On Data-Driven Surrogate Modeling for Nonlinear Optimal Control
Aayushman Sharma, Suman Chakravorty

TL;DR
This paper explores the use of local linear time-varying models combined with iterative LQR for effective nonlinear optimal control, addressing issues in global system identification.
Contribution
It demonstrates that local LTV models with ILQR are necessary and sufficient for accurate nonlinear optimal control, overcoming global identification challenges.
Findings
Local LTV models improve control accuracy
Iterative ILQR effectively solves nonlinear control problems
Global identification suffers from high variance and ill-conditioning
Abstract
In this paper, we study the use of state-of-the-art nonlinear system identification techniques for the optimal control of nonlinear systems.

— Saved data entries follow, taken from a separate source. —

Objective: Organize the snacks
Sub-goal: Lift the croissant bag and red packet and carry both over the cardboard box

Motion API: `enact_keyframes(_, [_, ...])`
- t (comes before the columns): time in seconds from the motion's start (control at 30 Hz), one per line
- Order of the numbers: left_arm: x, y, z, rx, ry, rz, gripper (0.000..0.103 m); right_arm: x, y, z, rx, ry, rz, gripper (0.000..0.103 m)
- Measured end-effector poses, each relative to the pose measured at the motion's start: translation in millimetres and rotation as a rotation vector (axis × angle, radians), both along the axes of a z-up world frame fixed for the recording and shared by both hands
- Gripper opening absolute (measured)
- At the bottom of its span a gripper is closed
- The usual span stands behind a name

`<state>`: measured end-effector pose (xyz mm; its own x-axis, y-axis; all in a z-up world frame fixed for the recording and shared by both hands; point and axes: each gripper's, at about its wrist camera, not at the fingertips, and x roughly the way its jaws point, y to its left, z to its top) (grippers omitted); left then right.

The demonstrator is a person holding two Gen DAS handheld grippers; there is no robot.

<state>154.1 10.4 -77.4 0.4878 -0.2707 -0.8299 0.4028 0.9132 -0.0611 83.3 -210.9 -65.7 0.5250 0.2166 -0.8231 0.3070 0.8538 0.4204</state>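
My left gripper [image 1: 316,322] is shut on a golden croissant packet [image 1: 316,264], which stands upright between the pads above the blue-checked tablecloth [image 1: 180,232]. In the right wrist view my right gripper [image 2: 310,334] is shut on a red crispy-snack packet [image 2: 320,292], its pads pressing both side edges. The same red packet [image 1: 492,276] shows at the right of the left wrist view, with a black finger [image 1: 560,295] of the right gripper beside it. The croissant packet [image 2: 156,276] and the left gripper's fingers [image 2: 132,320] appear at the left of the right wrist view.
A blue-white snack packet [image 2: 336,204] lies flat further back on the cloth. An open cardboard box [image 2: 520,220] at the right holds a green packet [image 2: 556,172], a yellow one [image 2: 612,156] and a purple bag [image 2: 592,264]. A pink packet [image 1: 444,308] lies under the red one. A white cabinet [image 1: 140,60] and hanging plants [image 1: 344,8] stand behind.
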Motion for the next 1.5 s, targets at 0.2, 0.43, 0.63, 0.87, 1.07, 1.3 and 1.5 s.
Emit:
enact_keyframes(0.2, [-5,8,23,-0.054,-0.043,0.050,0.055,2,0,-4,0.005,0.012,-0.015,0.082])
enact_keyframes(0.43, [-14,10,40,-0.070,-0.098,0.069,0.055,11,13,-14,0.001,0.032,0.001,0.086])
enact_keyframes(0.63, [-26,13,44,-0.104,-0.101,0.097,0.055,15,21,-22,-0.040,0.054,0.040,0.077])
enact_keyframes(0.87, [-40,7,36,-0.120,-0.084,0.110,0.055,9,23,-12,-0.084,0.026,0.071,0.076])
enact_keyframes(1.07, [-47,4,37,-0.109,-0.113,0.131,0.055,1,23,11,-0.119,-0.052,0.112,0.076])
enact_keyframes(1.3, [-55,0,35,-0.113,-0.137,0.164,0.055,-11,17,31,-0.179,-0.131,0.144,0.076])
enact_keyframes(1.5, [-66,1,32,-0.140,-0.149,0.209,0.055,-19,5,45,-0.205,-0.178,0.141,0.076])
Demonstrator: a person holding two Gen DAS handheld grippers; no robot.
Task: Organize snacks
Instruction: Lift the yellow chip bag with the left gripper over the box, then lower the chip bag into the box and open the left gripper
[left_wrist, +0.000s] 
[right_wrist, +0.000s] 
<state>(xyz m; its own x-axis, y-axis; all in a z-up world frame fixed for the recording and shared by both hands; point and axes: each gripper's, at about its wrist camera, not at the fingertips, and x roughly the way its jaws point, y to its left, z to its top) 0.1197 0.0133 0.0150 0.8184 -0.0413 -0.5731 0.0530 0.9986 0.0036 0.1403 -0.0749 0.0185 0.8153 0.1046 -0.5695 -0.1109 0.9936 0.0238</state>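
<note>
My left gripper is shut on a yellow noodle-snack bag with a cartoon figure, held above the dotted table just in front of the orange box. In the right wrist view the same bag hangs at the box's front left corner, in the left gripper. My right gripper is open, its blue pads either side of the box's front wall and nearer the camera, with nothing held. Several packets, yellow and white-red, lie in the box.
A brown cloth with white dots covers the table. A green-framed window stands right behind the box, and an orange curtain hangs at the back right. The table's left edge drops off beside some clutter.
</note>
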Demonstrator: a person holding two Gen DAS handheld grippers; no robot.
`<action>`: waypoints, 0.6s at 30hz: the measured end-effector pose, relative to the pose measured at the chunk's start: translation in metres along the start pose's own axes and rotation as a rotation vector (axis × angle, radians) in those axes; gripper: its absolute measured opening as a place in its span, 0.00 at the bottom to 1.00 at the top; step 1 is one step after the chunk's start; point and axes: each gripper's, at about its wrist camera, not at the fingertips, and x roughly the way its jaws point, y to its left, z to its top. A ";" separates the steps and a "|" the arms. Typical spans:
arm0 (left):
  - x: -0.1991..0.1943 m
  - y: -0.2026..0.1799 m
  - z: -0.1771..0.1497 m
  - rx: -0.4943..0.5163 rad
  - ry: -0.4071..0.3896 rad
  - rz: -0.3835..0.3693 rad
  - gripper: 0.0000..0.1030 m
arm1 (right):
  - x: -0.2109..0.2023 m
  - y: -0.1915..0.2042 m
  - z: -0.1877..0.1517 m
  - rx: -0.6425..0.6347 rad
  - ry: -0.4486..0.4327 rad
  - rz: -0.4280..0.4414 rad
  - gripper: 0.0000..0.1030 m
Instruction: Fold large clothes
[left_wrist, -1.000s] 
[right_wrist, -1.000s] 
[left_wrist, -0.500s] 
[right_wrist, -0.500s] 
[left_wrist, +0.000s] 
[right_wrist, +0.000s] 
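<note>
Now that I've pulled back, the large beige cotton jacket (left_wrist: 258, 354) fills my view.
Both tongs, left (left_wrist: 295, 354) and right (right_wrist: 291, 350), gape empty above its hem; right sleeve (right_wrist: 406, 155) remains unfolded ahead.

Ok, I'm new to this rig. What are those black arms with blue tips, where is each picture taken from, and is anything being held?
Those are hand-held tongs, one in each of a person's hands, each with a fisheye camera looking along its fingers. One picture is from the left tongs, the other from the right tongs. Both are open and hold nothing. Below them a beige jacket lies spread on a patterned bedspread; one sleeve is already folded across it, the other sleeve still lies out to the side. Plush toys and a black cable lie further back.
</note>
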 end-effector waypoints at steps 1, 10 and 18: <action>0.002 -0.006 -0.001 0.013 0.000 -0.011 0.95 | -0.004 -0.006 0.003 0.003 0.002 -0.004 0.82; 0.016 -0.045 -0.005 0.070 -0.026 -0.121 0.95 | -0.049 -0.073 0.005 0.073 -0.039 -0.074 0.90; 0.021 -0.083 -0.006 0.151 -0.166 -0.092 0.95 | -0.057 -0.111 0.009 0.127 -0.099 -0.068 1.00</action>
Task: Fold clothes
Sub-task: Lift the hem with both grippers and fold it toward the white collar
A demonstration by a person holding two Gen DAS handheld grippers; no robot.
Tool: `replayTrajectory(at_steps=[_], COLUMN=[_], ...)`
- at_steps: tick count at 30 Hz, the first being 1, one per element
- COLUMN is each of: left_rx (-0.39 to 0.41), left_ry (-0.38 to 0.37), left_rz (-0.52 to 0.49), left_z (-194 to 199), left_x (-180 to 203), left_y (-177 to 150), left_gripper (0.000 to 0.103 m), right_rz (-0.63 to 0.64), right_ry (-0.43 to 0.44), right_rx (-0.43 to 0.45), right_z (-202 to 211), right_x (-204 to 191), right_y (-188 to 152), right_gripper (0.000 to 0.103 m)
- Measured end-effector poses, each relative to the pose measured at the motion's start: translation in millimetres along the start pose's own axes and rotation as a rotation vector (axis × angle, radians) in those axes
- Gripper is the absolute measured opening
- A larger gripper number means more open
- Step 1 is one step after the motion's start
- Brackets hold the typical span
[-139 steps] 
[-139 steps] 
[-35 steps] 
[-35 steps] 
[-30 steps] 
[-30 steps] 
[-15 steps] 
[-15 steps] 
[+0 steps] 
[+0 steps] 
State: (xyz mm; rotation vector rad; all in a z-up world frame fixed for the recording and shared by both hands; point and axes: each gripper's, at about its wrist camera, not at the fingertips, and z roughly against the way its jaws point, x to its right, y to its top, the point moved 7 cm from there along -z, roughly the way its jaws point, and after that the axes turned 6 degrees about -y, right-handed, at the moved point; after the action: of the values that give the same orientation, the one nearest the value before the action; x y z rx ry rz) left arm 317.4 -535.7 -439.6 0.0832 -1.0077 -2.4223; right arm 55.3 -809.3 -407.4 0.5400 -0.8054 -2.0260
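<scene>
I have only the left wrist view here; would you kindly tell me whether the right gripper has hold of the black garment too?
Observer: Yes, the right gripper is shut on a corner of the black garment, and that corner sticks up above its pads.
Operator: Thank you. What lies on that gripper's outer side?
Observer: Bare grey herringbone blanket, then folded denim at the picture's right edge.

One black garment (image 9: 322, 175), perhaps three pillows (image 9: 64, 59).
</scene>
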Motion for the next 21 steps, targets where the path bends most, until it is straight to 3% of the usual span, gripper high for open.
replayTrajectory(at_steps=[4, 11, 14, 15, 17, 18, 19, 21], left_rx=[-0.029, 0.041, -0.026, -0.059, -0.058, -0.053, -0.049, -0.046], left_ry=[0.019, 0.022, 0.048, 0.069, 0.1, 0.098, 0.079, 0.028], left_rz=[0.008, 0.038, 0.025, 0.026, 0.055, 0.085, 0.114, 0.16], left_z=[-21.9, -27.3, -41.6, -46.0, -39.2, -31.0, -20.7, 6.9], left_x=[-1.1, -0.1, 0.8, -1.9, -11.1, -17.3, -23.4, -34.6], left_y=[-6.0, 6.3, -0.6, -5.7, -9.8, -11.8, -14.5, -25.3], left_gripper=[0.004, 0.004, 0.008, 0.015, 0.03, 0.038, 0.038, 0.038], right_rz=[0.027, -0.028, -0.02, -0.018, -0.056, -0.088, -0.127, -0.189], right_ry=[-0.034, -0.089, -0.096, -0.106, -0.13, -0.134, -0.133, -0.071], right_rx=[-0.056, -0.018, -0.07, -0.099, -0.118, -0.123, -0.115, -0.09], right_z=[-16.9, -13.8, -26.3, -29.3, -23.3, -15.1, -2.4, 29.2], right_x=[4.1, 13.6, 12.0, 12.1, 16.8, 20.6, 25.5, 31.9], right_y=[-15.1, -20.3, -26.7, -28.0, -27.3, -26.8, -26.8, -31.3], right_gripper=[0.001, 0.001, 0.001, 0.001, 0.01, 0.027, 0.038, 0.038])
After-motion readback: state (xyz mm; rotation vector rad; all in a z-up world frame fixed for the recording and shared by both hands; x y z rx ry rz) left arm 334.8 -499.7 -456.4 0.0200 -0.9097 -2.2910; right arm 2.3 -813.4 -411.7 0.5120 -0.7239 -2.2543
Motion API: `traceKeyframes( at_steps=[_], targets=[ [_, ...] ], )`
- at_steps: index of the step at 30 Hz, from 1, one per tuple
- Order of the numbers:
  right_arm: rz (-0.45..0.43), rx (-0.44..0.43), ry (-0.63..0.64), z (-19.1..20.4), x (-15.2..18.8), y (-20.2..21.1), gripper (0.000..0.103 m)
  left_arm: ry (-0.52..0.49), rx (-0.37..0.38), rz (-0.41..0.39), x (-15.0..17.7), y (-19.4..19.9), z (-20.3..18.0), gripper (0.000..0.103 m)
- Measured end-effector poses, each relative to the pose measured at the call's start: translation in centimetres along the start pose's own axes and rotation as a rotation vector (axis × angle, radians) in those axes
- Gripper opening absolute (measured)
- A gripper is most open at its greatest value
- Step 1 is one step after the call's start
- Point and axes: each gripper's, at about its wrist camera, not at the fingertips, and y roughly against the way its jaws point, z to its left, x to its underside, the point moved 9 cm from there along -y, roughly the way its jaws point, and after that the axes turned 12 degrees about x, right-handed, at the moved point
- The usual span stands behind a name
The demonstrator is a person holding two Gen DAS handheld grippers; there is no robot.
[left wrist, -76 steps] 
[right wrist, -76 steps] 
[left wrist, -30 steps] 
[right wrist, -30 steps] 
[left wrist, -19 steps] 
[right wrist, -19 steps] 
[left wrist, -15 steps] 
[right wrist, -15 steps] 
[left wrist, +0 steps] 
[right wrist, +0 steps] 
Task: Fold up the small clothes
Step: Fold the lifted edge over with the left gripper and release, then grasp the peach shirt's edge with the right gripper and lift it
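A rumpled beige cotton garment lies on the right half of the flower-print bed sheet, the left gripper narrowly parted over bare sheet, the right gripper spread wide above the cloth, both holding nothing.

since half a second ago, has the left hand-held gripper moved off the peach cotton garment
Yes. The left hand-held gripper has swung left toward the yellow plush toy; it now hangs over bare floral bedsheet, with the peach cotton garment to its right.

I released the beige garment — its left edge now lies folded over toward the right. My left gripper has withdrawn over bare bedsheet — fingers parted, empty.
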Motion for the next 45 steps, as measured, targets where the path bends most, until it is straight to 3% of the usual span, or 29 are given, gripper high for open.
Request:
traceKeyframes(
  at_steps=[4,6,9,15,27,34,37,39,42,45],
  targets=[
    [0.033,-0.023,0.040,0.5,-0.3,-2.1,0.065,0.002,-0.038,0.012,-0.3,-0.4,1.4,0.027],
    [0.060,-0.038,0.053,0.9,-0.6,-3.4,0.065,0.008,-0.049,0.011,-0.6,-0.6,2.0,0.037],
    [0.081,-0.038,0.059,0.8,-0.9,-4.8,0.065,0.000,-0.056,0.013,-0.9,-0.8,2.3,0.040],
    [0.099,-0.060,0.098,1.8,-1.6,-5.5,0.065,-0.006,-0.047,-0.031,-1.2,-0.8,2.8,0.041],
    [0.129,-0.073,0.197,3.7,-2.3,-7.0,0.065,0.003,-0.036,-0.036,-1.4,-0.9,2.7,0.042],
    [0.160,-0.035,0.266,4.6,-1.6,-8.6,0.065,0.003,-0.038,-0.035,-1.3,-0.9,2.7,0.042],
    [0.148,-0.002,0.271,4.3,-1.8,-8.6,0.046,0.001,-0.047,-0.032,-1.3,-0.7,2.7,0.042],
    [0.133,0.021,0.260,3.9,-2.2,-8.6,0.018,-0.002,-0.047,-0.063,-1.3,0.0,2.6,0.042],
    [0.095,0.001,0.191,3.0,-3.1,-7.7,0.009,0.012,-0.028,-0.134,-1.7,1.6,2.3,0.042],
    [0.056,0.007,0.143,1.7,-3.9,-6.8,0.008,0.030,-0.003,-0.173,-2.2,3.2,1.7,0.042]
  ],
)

We show that the nonlinear systems identification problem is equivalent to estimating the generalized moments of an underlying sampling distribution and is bound to suffer from ill-conditioning and variance when approximating a system to high order, requiring samples combinatorial-exponential in the order of the approximation, i.e., the global nature of the approximation. We show that the iterative identification of "local" linear time varying (LTV) models around the current estimate of the optimal trajectory, coupled with a suitable optimal control algorithm such as iterative LQR (ILQR), is necessary as well as sufficient, to accurately solve the underlying optimal control problem.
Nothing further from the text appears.